● **WORK INSTRUCTION**
Only some lines are wanted. Transcribe, exactly, the lines below from the line with "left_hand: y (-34" up to and including the line with "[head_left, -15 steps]".
(DATA RECORDS Opens)
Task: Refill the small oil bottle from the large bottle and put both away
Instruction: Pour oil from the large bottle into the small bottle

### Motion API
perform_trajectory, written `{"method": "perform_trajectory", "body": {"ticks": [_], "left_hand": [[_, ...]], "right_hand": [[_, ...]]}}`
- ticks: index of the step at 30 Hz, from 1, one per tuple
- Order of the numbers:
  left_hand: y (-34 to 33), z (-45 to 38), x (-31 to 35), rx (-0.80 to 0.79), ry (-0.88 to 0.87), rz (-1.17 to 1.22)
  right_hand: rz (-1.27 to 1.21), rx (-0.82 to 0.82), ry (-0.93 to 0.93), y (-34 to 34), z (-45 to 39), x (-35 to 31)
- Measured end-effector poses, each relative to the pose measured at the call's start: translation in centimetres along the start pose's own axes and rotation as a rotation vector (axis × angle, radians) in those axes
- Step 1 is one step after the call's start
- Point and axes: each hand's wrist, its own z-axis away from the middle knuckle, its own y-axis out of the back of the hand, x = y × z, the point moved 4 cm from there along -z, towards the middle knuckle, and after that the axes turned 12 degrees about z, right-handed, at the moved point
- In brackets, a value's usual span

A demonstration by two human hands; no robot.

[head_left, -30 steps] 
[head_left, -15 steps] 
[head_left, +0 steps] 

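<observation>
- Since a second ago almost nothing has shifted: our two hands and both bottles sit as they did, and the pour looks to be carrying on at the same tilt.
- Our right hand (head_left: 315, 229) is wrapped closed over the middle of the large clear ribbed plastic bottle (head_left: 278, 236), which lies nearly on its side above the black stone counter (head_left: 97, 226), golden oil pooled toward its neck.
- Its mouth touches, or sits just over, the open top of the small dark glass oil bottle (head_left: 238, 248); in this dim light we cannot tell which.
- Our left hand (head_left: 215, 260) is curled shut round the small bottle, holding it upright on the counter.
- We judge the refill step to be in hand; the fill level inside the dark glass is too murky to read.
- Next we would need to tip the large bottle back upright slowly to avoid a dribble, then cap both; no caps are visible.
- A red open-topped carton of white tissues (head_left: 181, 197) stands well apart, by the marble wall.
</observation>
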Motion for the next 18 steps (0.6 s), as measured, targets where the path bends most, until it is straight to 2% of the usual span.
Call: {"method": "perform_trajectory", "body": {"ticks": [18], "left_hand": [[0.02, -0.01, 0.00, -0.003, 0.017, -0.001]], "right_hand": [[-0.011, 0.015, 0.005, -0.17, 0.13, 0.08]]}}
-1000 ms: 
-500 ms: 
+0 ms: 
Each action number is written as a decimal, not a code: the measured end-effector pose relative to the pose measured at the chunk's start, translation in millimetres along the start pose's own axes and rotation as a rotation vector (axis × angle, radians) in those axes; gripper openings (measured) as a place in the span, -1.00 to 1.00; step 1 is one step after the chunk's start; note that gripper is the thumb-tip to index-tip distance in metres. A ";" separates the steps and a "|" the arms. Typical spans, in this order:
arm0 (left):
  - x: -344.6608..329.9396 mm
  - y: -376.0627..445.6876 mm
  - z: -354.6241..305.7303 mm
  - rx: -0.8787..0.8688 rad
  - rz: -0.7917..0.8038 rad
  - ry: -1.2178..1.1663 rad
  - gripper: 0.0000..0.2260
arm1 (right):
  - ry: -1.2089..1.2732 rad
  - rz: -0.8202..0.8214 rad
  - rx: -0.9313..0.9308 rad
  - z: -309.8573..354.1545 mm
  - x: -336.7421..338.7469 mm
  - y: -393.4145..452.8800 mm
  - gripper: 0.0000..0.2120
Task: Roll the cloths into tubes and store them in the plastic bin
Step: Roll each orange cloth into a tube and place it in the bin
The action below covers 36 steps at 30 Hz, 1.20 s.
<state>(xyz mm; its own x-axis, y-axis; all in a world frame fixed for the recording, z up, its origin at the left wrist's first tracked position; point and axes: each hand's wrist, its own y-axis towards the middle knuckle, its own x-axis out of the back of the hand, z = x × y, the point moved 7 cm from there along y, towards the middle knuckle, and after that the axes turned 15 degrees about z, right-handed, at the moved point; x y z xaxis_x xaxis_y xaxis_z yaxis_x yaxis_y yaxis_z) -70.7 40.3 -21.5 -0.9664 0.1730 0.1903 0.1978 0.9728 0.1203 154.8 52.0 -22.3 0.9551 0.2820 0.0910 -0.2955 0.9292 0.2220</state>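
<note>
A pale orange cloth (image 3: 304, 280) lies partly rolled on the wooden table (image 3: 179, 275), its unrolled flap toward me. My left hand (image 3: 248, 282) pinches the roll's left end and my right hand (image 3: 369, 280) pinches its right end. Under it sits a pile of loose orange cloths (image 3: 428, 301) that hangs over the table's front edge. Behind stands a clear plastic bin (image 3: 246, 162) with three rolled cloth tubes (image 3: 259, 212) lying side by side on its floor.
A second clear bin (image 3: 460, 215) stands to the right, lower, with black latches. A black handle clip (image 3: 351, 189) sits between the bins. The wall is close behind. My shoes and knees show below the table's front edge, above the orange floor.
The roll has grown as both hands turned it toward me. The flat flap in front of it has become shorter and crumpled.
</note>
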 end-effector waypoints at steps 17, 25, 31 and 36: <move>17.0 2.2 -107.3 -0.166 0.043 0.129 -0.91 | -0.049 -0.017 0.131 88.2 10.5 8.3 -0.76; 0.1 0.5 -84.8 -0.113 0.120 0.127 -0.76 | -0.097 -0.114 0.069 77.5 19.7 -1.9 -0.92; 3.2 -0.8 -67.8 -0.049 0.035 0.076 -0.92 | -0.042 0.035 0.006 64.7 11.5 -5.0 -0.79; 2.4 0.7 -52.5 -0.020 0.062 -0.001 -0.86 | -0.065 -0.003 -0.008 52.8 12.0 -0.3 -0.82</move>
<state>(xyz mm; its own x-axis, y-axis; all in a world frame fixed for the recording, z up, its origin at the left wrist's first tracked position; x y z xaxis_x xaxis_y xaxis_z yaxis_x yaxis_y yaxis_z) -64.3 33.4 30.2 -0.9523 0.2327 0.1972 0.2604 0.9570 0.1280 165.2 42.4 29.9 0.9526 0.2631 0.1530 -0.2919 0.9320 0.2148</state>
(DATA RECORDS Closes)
● **RESPONSE**
  left_hand: y (-34 to 33), z (-45 to 38), x (-31 to 35), rx (-0.80 to 0.79), ry (-0.88 to 0.87), rz (-1.17 to 1.22)
  right_hand: rz (-1.27 to 1.21), rx (-0.82 to 0.82), ry (-0.93 to 0.93), y (-34 to 34), z (-45 to 39), x (-35 to 31)
- Measured end-effector poses, each relative to the pose measured at the call's start: translation in centimetres along the start pose's own axes and rotation as a rotation vector (axis × angle, radians) in those axes
- Step 1 is one step after the call's start
- Point and axes: each hand's wrist, its own z-axis away from the middle knuckle, its own y-axis out of the back of the hand, x = y × z, the point moved 4 cm from there along -z, towards the middle knuckle, and after that the axes turned 12 degrees about z, right-handed, at the moved point
- In brackets, a value's usual span

A demonstration by two human hands; no robot.

[head_left, -30 steps] 
[head_left, -15 steps] 

The response is finished.